In such cases, suddenly heard the network of students said MySQL has a machine network traffic is too large, resulting in business feeling very slow, a total of 17 minutes. In fact, this is not a lot of clues.
Looking at Processlist, full-day, and slow logs did not find any problems.
Look at the monitor and discover that the server's read IO has increased dramatically during that time.
By looking at the history of Processlist, it was found that for some time, the user state of the master-slave replication was waiting for net, and by its IP it was discovered that the server was a slave server that broke down 1 weeks ago.
This server has 4 instances, after the server started, the MySQL instance starts automatically, starts to pull the Binlog to the main library, each main library daily Binlog amount approximately 6g,4 The example 1 weeks approximately 160 many G binlog.

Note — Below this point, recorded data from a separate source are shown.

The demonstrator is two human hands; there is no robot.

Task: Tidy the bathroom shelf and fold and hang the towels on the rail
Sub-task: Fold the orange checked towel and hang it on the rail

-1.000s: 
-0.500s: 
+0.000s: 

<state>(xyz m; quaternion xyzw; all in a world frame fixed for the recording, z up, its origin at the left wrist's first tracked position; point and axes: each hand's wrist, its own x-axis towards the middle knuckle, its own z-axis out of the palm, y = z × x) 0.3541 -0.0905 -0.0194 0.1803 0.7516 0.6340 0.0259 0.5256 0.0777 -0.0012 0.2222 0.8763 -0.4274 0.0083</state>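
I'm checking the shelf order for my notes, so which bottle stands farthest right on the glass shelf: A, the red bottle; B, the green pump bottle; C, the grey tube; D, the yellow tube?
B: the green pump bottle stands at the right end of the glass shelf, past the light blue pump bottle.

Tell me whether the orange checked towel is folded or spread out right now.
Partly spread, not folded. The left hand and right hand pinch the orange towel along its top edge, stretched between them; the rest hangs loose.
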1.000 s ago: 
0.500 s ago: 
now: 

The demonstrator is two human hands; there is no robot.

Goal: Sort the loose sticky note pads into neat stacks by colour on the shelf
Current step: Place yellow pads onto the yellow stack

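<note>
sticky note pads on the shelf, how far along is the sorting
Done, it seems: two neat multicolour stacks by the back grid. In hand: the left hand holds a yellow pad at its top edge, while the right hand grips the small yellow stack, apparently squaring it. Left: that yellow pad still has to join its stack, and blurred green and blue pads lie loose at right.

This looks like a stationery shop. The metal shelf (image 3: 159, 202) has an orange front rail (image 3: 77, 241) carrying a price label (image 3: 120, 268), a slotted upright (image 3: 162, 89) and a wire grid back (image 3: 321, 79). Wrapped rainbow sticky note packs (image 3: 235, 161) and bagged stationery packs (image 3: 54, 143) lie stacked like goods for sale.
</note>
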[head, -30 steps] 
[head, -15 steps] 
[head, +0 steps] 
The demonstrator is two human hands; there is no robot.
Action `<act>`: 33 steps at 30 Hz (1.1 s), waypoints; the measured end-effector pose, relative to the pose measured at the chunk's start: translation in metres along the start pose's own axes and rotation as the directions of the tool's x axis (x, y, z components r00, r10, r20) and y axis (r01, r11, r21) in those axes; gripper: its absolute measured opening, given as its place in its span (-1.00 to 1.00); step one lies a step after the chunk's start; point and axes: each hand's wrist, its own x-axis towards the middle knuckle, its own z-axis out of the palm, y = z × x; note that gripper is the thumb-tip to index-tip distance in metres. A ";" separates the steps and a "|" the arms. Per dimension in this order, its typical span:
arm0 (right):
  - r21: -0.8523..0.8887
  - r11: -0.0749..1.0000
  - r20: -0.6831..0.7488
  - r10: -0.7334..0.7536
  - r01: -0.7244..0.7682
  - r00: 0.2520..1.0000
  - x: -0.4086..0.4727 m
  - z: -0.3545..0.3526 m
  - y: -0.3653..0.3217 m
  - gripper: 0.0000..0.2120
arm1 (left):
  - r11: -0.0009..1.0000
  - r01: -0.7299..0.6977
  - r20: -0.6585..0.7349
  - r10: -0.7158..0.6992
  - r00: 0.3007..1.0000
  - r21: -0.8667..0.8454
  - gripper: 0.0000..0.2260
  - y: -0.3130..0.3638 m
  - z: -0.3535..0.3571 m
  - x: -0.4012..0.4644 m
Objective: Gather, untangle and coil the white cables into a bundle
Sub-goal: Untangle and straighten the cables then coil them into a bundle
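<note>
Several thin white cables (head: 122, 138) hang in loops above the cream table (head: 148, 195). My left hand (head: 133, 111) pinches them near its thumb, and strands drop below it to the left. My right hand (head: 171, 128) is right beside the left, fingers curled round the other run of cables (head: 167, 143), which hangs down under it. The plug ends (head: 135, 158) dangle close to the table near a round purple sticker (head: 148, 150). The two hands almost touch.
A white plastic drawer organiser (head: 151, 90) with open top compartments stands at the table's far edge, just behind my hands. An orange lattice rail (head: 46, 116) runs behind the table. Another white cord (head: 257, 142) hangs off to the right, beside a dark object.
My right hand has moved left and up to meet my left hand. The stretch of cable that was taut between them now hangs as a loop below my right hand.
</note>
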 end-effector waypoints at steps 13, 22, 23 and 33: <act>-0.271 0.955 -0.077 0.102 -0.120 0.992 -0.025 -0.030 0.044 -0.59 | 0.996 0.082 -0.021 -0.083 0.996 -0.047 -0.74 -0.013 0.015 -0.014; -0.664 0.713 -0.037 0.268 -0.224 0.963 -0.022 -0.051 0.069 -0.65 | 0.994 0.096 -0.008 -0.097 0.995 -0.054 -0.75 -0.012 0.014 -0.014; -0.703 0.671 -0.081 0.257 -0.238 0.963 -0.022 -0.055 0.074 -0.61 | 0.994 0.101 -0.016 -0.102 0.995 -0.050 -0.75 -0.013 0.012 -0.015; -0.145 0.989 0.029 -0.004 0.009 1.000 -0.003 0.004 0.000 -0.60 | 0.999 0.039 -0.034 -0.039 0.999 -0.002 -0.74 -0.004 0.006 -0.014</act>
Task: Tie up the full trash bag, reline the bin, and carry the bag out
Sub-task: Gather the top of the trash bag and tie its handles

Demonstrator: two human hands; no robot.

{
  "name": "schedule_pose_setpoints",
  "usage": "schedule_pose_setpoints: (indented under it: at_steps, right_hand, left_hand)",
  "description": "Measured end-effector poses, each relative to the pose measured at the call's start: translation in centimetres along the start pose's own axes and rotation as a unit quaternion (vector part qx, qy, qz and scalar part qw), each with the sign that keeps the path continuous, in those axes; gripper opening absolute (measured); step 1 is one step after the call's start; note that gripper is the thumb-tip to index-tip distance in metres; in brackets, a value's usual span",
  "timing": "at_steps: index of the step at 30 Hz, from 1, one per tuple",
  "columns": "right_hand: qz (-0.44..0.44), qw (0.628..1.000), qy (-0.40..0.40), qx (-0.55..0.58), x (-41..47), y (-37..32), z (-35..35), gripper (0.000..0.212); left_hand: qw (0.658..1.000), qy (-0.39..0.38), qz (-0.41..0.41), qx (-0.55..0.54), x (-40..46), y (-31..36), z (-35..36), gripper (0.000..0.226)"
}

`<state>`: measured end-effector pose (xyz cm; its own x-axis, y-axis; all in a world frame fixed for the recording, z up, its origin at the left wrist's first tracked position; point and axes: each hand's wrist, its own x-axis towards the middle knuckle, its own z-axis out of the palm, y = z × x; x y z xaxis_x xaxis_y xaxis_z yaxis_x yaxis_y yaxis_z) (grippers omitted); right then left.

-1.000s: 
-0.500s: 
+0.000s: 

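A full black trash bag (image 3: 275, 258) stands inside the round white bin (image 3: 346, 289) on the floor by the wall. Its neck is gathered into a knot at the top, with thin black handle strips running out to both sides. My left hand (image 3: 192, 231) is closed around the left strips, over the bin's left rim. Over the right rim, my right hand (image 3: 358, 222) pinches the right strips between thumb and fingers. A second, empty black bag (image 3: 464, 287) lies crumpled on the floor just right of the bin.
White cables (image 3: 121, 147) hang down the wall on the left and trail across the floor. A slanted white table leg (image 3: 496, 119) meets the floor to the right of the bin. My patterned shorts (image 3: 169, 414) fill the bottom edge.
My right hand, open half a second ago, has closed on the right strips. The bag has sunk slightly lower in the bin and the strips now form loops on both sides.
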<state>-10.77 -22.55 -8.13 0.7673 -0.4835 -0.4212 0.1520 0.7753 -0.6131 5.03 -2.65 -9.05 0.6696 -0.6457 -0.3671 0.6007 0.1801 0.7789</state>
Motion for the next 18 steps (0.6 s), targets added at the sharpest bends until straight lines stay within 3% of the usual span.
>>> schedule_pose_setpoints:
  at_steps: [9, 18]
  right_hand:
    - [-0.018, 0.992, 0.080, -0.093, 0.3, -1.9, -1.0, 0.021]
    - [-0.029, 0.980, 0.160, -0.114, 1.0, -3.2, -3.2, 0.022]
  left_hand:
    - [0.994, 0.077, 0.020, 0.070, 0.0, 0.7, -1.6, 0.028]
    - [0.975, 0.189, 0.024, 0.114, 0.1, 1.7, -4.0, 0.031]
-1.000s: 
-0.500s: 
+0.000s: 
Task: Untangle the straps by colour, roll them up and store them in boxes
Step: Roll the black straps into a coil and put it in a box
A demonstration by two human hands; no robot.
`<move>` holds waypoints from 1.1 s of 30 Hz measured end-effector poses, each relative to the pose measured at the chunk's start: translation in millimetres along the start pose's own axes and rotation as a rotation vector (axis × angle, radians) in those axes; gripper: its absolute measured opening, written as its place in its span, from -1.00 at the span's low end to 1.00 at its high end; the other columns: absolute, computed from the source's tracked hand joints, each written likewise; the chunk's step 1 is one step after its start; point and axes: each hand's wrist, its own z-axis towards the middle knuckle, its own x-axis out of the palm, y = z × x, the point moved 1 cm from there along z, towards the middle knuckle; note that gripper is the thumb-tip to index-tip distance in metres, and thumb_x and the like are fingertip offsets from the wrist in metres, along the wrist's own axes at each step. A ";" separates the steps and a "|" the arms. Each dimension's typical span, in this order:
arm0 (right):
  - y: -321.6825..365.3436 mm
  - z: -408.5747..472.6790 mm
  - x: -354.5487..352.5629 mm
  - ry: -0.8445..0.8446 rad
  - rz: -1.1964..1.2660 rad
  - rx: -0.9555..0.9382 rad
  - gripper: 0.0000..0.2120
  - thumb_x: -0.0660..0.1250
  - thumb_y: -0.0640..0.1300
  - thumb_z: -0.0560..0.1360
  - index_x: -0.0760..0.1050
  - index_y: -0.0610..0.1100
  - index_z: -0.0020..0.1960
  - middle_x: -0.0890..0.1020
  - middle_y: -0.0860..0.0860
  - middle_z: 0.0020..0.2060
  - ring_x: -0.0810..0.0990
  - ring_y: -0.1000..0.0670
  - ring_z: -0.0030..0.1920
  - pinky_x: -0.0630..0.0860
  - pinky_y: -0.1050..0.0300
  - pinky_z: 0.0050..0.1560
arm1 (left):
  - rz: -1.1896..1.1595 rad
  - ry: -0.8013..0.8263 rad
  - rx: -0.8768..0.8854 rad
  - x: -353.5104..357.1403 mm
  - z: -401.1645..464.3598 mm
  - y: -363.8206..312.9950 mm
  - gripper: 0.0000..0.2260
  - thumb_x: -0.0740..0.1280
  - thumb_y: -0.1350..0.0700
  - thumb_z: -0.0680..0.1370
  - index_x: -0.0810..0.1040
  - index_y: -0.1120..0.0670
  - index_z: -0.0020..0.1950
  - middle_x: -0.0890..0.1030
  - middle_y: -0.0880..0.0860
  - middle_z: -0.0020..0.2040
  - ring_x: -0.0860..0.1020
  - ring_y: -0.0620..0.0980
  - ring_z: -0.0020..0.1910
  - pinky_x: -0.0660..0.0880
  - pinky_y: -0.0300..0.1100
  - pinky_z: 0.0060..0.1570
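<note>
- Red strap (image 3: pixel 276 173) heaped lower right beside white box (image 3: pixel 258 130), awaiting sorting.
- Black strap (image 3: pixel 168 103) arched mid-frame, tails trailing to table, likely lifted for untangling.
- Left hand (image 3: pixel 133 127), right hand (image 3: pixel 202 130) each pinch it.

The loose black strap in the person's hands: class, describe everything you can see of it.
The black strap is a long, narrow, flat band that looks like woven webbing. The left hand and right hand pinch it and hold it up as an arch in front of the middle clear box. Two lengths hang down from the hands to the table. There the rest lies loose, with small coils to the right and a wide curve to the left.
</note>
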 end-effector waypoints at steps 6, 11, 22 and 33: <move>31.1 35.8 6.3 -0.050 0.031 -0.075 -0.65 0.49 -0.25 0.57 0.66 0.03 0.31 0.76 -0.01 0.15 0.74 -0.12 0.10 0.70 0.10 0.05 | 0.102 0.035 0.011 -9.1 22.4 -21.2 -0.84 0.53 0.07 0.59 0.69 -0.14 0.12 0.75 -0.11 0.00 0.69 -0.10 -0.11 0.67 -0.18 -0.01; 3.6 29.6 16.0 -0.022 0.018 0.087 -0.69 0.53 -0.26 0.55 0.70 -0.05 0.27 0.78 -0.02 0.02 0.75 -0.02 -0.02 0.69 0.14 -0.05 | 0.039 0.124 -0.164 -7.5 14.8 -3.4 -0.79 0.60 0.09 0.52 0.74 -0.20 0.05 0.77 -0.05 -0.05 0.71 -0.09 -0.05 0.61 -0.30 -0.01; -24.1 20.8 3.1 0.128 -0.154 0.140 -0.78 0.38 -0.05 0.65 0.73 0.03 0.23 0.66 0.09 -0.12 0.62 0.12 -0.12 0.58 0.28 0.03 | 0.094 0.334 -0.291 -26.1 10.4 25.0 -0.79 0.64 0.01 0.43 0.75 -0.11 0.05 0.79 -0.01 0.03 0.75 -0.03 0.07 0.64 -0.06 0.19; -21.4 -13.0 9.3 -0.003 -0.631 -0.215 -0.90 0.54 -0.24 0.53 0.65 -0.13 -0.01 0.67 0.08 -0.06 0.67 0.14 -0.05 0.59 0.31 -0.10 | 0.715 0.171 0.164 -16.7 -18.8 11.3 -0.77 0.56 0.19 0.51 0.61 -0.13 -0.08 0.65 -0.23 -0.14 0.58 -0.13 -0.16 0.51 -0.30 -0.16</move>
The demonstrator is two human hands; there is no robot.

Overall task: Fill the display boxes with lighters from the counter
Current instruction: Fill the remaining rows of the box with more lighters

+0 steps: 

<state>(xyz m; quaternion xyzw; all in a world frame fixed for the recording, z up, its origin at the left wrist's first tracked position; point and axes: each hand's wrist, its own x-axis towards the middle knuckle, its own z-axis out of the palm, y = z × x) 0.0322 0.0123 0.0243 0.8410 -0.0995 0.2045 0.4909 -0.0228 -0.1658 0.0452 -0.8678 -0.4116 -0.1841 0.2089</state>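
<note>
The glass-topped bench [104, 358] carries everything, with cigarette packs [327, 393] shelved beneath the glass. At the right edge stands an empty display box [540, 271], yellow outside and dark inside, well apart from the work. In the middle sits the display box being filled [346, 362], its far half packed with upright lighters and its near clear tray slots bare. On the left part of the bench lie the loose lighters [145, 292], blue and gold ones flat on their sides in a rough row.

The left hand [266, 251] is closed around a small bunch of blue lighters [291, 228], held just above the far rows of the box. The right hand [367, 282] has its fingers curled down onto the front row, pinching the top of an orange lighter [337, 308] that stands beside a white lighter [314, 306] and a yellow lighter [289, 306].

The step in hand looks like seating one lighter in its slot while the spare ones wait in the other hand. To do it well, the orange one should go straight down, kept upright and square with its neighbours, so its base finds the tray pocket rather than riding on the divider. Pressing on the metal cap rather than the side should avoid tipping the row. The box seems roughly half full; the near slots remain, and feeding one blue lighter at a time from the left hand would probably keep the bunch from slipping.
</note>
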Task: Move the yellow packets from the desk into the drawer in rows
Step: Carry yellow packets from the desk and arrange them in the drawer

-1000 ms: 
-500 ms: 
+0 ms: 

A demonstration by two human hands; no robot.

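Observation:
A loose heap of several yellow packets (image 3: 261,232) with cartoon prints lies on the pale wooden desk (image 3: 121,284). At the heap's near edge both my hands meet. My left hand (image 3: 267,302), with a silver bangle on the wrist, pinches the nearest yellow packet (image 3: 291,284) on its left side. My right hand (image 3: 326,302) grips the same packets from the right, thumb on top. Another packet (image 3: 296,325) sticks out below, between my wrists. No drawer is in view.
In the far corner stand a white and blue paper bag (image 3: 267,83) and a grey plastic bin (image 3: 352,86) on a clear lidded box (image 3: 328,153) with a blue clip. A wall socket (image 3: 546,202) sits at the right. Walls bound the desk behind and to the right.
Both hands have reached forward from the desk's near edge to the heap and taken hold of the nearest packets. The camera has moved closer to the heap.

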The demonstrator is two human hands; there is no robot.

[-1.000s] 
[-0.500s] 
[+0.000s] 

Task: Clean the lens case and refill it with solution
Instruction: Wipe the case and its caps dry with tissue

1, the broken server when repaired, when the boot, we can not control, do not know, also did not pay attention to
2, this case is very simple, very typical cases that may cause impact or failure, we are not alert to this phenomenon in advance, although we know that this is a very easy to appear, but we have no awareness of this aspect of the situation. Thus causing the event to occur
3, for the network traffic this block, the lack of effective monitoring
1, all servers, cancel the boot automatically start MySQL, the server boot, artificial start instance, stop slave. (This, if the server is too much, may be too troublesome, for the moment this record, always better than the impact)
2. Be aware of the problem and incorporate it into the common sense library or work manual to avoid problems.